Washington, 27 December 1996 (RFE/RL) - The results of last Sunday's gubernatorial election in Russia's Chukotka region has divided opinion in the neighboring American state of Alaska, according to press reports.
But these divisions about an election in that distant Russian region serve to call attention to an increasingly important divide within Western societies about what to support and what to oppose in the post-communist states.
With regard to the Chukchi election, Alaskan businessmen interested in investing there said they were pleased with the victory of President Boris Yeltsin's appointee Aleksandr Nazarov, who exploited the powers of incumbency and won 62 percent of the vote against four opponents.
The Alaskan businessmen gave as their reasons Nazarov's tight control over the region, his commitment to economic growth, and his investments in infrastructure and extraction industries.
As one Alaskan business leader put it, Nazarov's success at the ballot box will enhance his ability to implement the needed economic reforms.
But on the other hand, other Alaskans, those interested in studying the ecology of the region, with long-standing historical ties to it, or who want to promote humanitarian exchanges with the Chukchi, were unhappy that Nazarov will now remain in office.
Strikingly, their reasons for opposing Nazarov mirrored those of his supporters: Nazarov's tight control over the region, his flagrant use of special permits to restrict access to the region, and his commitment to economic growth even at the cost of human values.
As one Alaskan interested in developing a park on both sides of the Bering Straights put it, Nazarov's triumph at the polls guarantees "more of the same" in the future.
Because of this, many native Alaskans had backed one of Nazarov's opponents, Vladimir Etlyn, a Chukchi scientist who has specialized in the unhappy fate of his aboriginal ethnic community and a man committed to opening up the region to the world.
Between 1990 and 1993, for example, the average life expectancy of Chukchi males dropped by five years, and now stands at no more than 50 years, a level significantly lower than for other groups in the Russian population.

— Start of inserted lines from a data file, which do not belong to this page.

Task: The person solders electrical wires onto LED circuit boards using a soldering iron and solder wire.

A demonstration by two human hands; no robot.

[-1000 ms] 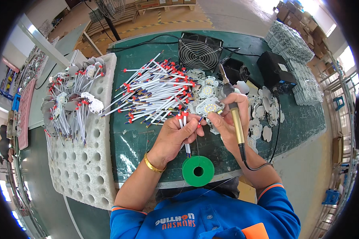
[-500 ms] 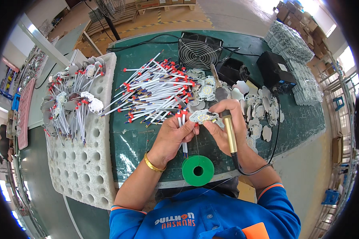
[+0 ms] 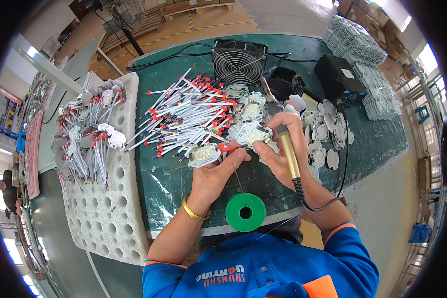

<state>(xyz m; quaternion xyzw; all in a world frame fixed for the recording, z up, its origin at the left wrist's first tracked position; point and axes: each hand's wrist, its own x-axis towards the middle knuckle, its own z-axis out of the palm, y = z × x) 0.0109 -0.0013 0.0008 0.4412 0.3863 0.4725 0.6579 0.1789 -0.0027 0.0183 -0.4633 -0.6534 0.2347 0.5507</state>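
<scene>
Over the near middle of the bench [image 3: 375, 156], I observe the left hand [image 3: 214, 175], fingers clenched on a circuit board [image 3: 203, 155] beside a red collar [image 3: 224, 147]. Just right, the right hand [image 3: 277, 166] grips a gold-handled soldering iron [image 3: 290, 156], its thumb at a second board [image 3: 254, 134]; whether that is pinched, I cannot tell. Nearer stands a green spool [image 3: 233, 213]; white wires [image 3: 184, 114] lie heaped far left.

Green workbench [image 3: 367, 149], heaped white wires [image 3: 188, 114], circuit boards [image 3: 252, 111], black fan [image 3: 239, 65]
</scene>
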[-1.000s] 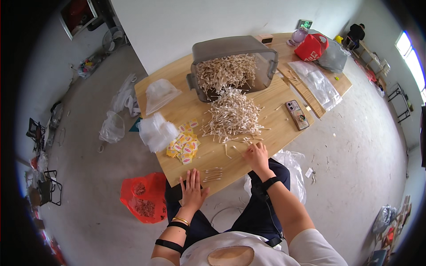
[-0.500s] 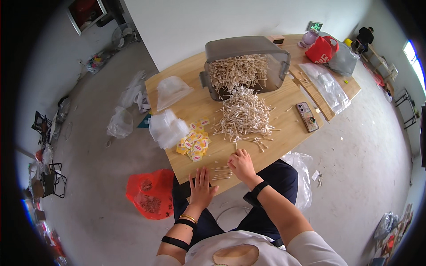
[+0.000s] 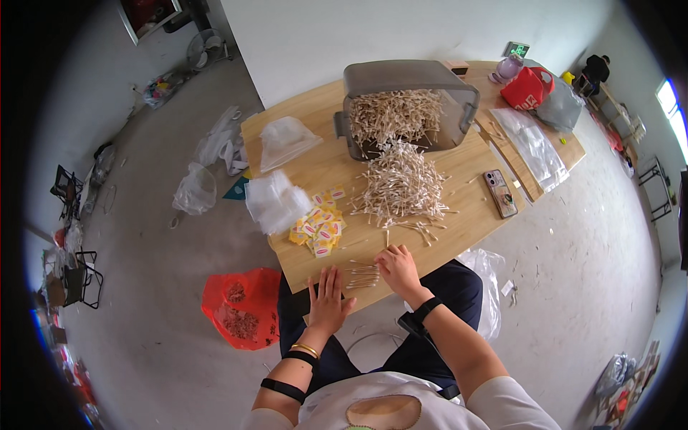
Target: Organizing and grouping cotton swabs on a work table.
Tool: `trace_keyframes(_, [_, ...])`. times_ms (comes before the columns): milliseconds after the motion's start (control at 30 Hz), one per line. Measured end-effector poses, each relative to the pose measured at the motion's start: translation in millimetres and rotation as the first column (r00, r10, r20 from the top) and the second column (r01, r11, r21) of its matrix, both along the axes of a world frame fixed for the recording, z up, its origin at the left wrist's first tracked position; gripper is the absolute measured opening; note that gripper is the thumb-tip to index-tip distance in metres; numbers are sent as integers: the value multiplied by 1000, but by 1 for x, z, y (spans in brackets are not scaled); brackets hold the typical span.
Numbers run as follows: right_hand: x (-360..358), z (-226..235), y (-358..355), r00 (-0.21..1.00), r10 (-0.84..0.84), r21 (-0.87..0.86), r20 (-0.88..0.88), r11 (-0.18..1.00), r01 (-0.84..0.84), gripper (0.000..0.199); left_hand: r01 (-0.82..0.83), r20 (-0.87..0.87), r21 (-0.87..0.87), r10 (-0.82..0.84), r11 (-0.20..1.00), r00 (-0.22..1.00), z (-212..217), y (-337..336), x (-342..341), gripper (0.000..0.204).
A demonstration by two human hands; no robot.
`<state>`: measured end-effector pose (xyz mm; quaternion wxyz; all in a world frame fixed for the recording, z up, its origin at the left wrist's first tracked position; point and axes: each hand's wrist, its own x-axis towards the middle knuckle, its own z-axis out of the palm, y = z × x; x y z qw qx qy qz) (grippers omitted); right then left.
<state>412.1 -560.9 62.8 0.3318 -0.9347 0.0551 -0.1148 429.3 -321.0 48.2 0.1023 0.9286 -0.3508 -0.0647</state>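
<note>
My left hand [image 3: 329, 301] lies flat at the table's near edge, fingers stretched out, beside a small row of cotton swabs [image 3: 362, 275]. At the row's right end is my right hand [image 3: 400, 272], its fingers bent together at the swab tips; what they pinch is hidden. One loose swab [image 3: 388, 237] lies just beyond those fingers. Farther back, a large pile of cotton swabs [image 3: 403, 185] spills from a grey translucent bin [image 3: 459, 100] tipped on its side. Left of the pile are yellow-and-white printed packets [image 3: 322, 228] and a stack of clear plastic bags [image 3: 276, 203].
A phone [image 3: 499, 193] lies at the table's right, near flat clear plastic [image 3: 530, 147]. Behind are a red bag [image 3: 527, 89], a grey bag [image 3: 560, 107] and a purple jug [image 3: 508, 68]. A red plastic bag [image 3: 244, 308] sits on the floor at left. Another person [image 3: 595, 72] is far right.
The view has shifted slightly, moving the whole scene a little to the right. My left hand stays flat; my right hand remains at the row's right end with little visible change.
</note>
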Motion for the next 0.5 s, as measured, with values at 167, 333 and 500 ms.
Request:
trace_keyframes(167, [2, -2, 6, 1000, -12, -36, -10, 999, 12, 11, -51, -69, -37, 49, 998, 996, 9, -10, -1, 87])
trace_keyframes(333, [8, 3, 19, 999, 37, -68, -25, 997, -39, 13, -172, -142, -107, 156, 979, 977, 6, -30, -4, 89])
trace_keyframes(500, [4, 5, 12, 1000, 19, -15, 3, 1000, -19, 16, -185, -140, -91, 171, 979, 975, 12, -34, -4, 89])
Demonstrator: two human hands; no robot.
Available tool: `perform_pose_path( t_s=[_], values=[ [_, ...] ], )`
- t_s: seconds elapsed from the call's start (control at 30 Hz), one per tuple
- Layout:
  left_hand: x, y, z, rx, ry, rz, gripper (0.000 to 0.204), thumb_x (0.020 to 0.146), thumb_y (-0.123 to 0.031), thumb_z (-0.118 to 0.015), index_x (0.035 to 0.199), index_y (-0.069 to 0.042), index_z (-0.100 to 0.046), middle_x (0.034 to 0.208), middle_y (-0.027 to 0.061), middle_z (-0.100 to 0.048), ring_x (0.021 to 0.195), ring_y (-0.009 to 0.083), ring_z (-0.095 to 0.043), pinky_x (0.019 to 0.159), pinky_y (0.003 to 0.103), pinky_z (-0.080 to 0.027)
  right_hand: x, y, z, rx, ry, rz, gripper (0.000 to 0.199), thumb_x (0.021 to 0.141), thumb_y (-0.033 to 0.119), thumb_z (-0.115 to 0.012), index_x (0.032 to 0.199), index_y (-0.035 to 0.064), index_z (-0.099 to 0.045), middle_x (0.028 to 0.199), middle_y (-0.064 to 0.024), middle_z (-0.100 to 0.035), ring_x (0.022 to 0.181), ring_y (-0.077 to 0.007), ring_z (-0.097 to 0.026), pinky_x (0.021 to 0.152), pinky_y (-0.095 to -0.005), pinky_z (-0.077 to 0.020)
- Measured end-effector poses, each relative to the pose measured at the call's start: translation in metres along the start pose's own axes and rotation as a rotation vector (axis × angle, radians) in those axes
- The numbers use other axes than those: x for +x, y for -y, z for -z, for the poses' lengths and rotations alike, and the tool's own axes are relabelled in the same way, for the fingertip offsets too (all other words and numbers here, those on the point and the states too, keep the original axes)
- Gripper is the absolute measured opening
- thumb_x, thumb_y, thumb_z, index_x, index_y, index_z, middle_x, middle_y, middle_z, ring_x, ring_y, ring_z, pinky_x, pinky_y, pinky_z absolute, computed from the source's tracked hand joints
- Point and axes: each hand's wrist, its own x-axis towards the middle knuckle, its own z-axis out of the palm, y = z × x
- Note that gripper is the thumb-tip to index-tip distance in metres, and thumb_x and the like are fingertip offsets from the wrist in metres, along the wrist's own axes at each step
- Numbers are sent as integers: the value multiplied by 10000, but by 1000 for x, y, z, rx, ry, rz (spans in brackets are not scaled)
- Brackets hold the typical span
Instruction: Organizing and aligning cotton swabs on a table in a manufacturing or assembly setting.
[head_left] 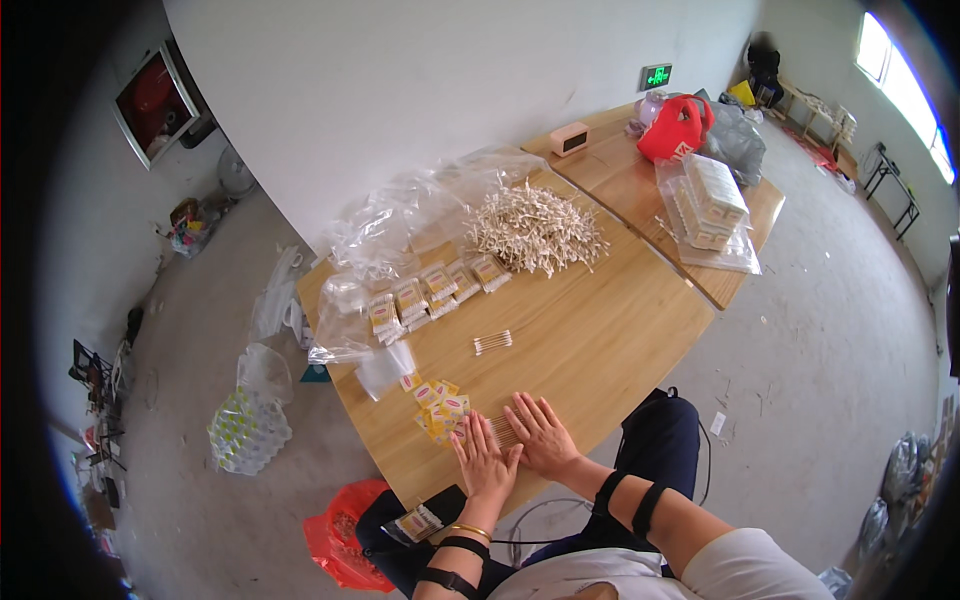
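My left hand point(484, 462) and my right hand point(543, 440) lie near the front edge of the wooden table, fingers stretched out and flat. Between them is a row of cotton swabs point(502, 432), partly covered by my fingers; both hands touch its sides. Beside my left fingertips are scattered small yellow and white cards point(440, 408). Farther off, a small group of cotton swabs point(492, 343) lies by itself. A big heap of loose cotton swabs point(535, 228) rises at the back. Left of it, several filled packets of swabs point(411, 300) stand in rows.
Clear plastic bags point(385, 235) spread along the table's back left; small clear sleeves point(385, 370) lie nearer. A second table point(590, 170) holds a red bag point(676, 128), wrapped white packs point(712, 195) and a small clock point(570, 139). A red plastic bag point(345, 535) hangs by my left leg.
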Motion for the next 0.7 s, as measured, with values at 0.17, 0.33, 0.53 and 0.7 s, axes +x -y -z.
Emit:
perform_pose_path(
  t_s=[0.17,0.33,0.53,0.7],
  values=[
    [-14,11,39,-114,-53,120,868,992,-600,-338,1521,80,-231,1611,242,-201,1519,345,-146,1215,567,-16,-1,3,-5,-57,-4,-6,756,957,521,-470,1532,55,-316,1617,-184,-234,1515,-318,-182,1233,-473,-132],
    [-80,87,77,-162,-335,406,648,1042,-464,-363,1454,36,-388,1515,240,-383,1458,364,-296,1198,572,-115,-7,8,-5,-84,12,46,790,948,559,-486,1537,63,-311,1613,-179,-247,1517,-308,-172,1237,-466,-116],
    [-182,171,29,-435,-384,750,612,1047,-482,-366,1329,41,-511,1344,261,-528,1281,383,-489,1080,443,-364,-17,90,-21,-53,105,238,788,950,564,-480,1539,69,-310,1623,-170,-225,1521,-299,-161,1238,-456,-119],
    [-166,163,2,-776,-557,919,587,1002,-520,-500,818,24,-621,746,147,-637,712,256,-625,688,393,-486,-21,125,-29,-80,134,331,745,976,549,-446,1548,97,-296,1625,-142,-237,1520,-288,-170,1238,-461,-116]
  ],
)
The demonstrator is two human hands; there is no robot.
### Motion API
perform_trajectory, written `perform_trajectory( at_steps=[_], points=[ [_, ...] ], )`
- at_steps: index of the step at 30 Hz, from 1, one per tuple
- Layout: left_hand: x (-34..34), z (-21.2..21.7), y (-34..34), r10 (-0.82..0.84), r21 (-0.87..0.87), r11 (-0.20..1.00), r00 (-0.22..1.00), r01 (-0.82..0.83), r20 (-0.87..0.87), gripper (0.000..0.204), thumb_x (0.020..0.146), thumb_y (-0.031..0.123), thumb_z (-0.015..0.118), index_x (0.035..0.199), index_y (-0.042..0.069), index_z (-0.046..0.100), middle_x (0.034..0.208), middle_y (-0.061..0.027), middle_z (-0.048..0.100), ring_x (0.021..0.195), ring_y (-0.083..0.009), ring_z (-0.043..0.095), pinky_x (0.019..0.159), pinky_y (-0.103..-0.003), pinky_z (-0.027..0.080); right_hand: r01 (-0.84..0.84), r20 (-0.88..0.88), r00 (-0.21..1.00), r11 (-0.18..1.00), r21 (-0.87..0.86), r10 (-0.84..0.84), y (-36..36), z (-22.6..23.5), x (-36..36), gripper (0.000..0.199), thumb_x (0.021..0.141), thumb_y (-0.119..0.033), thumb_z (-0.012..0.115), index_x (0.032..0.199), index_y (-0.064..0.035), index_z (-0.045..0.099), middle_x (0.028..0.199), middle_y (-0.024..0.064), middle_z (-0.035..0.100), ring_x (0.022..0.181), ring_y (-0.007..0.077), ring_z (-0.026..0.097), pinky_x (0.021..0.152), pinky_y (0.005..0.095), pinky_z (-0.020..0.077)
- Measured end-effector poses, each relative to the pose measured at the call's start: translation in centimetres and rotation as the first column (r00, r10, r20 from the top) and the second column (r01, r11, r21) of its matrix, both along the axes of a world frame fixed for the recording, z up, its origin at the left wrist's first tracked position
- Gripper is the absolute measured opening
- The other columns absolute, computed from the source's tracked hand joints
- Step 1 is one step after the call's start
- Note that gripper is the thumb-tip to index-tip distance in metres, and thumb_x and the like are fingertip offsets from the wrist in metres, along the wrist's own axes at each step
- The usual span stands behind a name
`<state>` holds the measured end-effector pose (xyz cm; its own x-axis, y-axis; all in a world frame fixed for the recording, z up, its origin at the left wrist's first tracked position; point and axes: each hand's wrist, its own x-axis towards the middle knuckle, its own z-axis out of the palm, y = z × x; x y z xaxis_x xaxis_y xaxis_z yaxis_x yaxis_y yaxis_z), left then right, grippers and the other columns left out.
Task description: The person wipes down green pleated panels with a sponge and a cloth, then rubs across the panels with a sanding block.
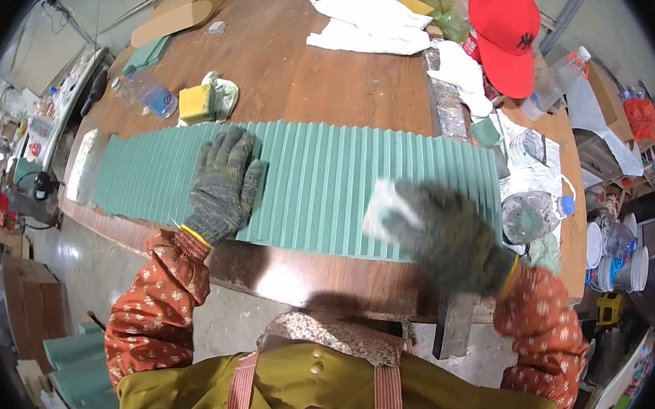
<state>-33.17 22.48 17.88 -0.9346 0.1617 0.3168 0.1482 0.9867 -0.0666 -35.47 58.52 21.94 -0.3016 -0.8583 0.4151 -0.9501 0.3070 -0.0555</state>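
Note:
A long green ribbed panel (314, 184) lies across the front of the brown wooden table. My left hand (225, 181), in a dark grey knit glove, rests flat on the panel's left part with its fingers stretched out. In a matching glove, my right hand (452, 233) is over the panel's right part, somewhat smeared by motion. Its fingers grip a white cloth-like pad (390, 209) against the ribs. Whether the pad is folded cloth or paper I cannot tell.
Behind the panel stand a yellow sponge (195, 104) and a clear plastic bottle (151, 97). White cloths (369, 19) and a red cap (507, 38) lie at the back. On the right are a cut-open plastic container (528, 218) and a large bottle (556, 82). The table (314, 280) has its edge near me.

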Motion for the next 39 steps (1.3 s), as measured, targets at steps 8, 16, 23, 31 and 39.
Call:
perform_trajectory(
  at_steps=[8, 16, 23, 31, 39],
  points=[
    [0.1, 1.8, 1.3, 0.011, 0.138, 0.99, 0.997, -0.021, 0.07, 0.048, 0.095, 0.033, 0.045, 0.131, 0.001, 0.047, 0.137, -0.0231, 0.044, 0.13, -0.0391, 0.039, 0.111, -0.051, 0.024, 0.321, -0.062, 0.947, 0.928, 0.19, -0.315, -1.4, 0.4, -9.0, 0.027, 0.091, -0.019, 0.054, 0.112, -0.0022, 0.058, 0.108, 0.0184, 0.059, 0.093, 0.0312, 0.06, 0.075, 0.0428, 0.052],
    [0.0, 1.0, 1.0, -0.016, 0.087, 0.996, 0.998, 0.01, 0.06, 0.048, 0.096, 0.031, 0.045, 0.131, -0.001, 0.047, 0.137, -0.0237, 0.045, 0.13, -0.0399, 0.038, 0.111, -0.052, 0.023, 0.073, 0.017, 0.997, 0.996, 0.047, -0.074, 4.6, 0.9, 3.6, 0.031, 0.08, -0.022, 0.063, 0.108, -0.01, 0.058, 0.111, 0.0187, 0.055, 0.091, 0.0354, 0.06, 0.069, 0.0426, 0.0528],
    [-0.6, 0.6, 0.9, -0.028, 0.076, 0.997, 0.997, 0.023, 0.071, 0.049, 0.096, 0.032, 0.044, 0.134, 0.0, 0.045, 0.14, -0.0225, 0.042, 0.133, -0.0385, 0.036, 0.112, -0.049, 0.023, 0.226, -0.247, 0.946, 0.974, 0.028, -0.212, 2.3, -0.1, -8.3, 0.018, 0.087, -0.014, 0.058, 0.102, -0.0025, 0.062, 0.109, 0.0193, 0.061, 0.091, 0.0316, 0.063, 0.069, 0.0405, 0.0558],
    [0.0, 0.1, -0.2, -0.018, 0.073, 0.997, 0.996, 0.012, 0.084, 0.048, 0.097, 0.031, 0.043, 0.134, 0.0, 0.045, 0.141, -0.0232, 0.04, 0.133, -0.0396, 0.035, 0.112, -0.05, 0.021, 0.132, 0.036, 0.991, 0.991, 0.013, -0.132, 3.9, -0.4, 1.6, 0.024, 0.088, -0.019, 0.056, 0.106, -0.004, 0.058, 0.109, 0.0154, 0.058, 0.089, 0.0261, 0.06, 0.073, 0.0415, 0.0516],
    [-0.2, 0.2, -0.1, -0.017, 0.085, 0.996, 0.995, 0.008, 0.096, 0.047, 0.096, 0.03, 0.044, 0.133, 0.001, 0.046, 0.142, -0.0234, 0.04, 0.134, -0.0401, 0.034, 0.112, -0.049, 0.022, 0.287, -0.101, 0.952, 0.957, -0.041, -0.29, 2.4, -2.0, -7.3, 0.028, 0.083, -0.022, 0.061, 0.105, -0.0054, 0.056, 0.09, 0.0133, 0.06, 0.077, 0.0274, 0.061, 0.066, 0.0415, 0.0506]
  ],
)
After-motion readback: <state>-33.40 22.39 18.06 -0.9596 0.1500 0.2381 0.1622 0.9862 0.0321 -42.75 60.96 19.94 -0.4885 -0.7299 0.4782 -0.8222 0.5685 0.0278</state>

Not all of this trend, of course, can be blamed on Nazarov and his policies. Much of it reflects the collapse of Moscow subsidies to this distant region. But Nazarov's capitalist boosterism has certainly not helped.
The tension between economic development and the provision of social support for the less fortunate exists in every society at all times, but it is especially intense in post-communist countries where the old state welfare system has collapsed but the new economy has not yet taken off.
But this tension divides not only the countries going through the transitions toward capitalism and democracy but increasingly as the Alaskan case shows Western countries as well.
Until recently, many people in the West uncritically accepted the notion that the multiple transitions the post-communist countries have to undergo are necessarily reinforcing rather than often contradictory.
That is, many in the West believed that capitalist economic growth and a freer democratic society would go hand in hand. And these observers believed that by supporting one of these goals, the West was supporting both of them. That belief provided what unity there was in Western countries for supporting the changes in the former communist states.
While this underlying belief may be true in the longer term, it has definitely not been true in the short run.
In all too many cases, only relatively authoritarian governments have been able to introduce economic reforms -- precisely because of the costs such reforms impose on the population.
And more democratic governments which are responsive to the population often have been the most reluctant to introduce reforms that would at least in the short run have an adverse impact on the people.
That has divided Western publics into those who are most concerned with economic development and those who are more concerned with other goals, including democracy.
In general and not surprisingly, the former group has been more influential than the latter at least at the level of state policy in large measure because it does not require any action by Western governments.
But the divisions between the two as reflected in the Alaskan reaction to the Chukchi vote may have the effect of making it more difficult for Western governments to assemble domestic political support needed to provide additional assistance to the post-communist states.
And reductions in the level of such support will inevitably make all the transitions of these countries more difficult and render relations between these countries and the West more problematic.